As the lines appear below, please set them down exactly, starting at the first and finishing with the one containing "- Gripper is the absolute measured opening".

Material for this exercise section start

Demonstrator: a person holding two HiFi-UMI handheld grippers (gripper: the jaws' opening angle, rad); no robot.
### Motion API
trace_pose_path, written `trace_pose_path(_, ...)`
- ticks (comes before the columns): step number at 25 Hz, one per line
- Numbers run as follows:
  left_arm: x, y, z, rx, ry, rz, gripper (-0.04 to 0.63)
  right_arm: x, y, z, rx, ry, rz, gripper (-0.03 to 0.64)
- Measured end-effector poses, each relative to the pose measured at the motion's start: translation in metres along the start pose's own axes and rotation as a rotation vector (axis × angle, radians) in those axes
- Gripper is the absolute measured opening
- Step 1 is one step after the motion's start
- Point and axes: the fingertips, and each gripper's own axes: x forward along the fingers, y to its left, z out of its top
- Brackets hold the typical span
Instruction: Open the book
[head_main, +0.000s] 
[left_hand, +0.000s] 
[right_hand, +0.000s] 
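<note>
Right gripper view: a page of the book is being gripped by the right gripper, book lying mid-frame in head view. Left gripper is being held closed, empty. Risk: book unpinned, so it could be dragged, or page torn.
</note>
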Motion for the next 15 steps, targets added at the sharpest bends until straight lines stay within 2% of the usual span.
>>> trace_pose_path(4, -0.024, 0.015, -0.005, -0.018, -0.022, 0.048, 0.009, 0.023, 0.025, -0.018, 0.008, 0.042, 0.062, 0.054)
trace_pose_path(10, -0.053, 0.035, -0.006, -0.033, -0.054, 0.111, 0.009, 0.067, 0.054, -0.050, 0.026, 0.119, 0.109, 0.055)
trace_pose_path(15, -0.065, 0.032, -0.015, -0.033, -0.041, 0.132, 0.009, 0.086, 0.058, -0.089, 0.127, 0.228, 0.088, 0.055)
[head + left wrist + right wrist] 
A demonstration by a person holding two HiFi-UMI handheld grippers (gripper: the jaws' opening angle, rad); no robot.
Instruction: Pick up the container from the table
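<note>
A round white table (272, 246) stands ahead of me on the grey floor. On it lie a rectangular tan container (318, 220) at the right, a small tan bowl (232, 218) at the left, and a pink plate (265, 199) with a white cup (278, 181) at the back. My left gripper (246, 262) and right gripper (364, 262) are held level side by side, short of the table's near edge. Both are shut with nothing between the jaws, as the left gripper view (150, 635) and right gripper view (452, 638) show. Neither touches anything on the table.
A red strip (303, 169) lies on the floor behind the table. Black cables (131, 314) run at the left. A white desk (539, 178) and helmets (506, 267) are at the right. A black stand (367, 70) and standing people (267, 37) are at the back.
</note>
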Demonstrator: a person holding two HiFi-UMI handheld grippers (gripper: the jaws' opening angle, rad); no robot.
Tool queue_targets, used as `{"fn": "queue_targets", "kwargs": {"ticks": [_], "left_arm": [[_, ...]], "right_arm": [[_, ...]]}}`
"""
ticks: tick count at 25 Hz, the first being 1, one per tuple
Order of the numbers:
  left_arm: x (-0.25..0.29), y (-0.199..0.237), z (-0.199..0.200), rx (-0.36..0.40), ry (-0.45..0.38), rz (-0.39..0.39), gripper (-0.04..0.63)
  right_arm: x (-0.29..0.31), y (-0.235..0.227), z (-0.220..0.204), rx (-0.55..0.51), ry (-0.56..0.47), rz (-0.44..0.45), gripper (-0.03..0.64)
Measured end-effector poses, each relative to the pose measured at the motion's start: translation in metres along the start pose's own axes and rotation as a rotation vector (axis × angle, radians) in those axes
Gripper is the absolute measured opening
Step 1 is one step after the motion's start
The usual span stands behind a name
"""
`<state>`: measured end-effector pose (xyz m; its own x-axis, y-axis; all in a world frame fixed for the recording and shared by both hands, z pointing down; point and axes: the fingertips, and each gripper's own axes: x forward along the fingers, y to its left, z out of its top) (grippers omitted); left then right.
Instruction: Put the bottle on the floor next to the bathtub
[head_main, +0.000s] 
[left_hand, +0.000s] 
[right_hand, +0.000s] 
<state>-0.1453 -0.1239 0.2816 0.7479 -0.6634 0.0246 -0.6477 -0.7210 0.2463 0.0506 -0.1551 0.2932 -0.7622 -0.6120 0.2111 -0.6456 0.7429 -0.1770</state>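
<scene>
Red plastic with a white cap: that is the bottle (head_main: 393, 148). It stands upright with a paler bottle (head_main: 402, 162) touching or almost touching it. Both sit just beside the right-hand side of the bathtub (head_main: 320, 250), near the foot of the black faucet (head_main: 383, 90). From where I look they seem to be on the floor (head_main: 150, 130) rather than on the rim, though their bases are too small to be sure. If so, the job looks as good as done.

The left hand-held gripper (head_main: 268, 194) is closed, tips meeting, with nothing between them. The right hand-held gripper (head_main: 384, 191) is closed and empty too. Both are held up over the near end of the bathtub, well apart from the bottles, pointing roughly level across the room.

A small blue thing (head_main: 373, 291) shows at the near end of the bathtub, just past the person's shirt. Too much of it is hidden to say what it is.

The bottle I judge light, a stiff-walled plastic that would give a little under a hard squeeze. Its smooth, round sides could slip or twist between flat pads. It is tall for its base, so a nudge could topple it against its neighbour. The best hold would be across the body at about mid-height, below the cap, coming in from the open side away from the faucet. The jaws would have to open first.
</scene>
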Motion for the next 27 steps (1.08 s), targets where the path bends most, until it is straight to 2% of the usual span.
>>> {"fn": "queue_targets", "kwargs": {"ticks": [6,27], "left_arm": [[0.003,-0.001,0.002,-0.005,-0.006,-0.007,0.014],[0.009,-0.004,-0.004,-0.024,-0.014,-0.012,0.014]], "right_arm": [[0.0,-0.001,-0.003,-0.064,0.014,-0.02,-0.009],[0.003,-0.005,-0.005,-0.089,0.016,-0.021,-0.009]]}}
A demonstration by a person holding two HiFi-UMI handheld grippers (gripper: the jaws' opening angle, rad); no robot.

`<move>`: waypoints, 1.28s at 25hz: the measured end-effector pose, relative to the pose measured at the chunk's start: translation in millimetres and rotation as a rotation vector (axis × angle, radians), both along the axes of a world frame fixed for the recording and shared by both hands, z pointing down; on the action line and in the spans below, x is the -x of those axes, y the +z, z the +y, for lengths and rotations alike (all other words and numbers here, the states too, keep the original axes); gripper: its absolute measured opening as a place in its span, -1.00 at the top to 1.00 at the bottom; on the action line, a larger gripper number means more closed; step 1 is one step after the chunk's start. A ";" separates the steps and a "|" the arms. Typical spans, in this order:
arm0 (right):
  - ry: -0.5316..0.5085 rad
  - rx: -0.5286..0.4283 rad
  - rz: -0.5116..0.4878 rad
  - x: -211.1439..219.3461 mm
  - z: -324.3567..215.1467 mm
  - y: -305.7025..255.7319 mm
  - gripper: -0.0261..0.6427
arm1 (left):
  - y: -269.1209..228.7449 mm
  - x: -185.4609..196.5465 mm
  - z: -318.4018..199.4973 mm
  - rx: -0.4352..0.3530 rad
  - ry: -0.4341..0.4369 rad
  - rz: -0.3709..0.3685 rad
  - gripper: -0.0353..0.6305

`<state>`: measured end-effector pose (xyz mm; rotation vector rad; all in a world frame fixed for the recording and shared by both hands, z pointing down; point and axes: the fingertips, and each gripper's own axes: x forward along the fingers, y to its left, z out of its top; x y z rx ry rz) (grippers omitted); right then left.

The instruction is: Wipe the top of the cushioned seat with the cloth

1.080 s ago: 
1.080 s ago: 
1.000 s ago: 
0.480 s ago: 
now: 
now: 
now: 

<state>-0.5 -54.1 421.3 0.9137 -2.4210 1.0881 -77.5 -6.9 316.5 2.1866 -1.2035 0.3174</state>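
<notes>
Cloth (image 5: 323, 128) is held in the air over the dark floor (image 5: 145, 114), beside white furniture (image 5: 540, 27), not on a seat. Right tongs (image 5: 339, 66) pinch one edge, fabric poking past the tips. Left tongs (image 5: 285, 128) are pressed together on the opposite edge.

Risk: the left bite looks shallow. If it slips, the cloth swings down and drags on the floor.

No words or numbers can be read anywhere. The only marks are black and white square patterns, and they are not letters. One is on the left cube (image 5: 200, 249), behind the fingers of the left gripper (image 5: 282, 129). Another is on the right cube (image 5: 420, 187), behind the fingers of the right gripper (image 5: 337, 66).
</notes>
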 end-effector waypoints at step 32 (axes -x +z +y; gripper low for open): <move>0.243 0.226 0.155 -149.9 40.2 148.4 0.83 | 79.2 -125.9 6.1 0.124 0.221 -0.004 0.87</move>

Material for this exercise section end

--- Answer area ---
Demonstrator: a person holding two HiFi-UMI handheld grippers (gripper: the jaws' opening angle, rad); no robot.
### Motion API
trace_pose_path, written `trace_pose_path(_, ...)`
- ticks (comes before the columns): step number at 25 Hz, one per line
- Numbers run as follows:
  left_arm: x, y, z, rx, ry, rz, gripper (-0.04 to 0.63)
  right_arm: x, y, z, rx, ry, rz, gripper (-0.03 to 0.64)
- Measured end-effector poses, each relative to the pose measured at the motion's start: translation in metres along the start pose's own axes and rotation as a rotation vector (axis × angle, radians) in those axes
- Gripper is the absolute measured opening

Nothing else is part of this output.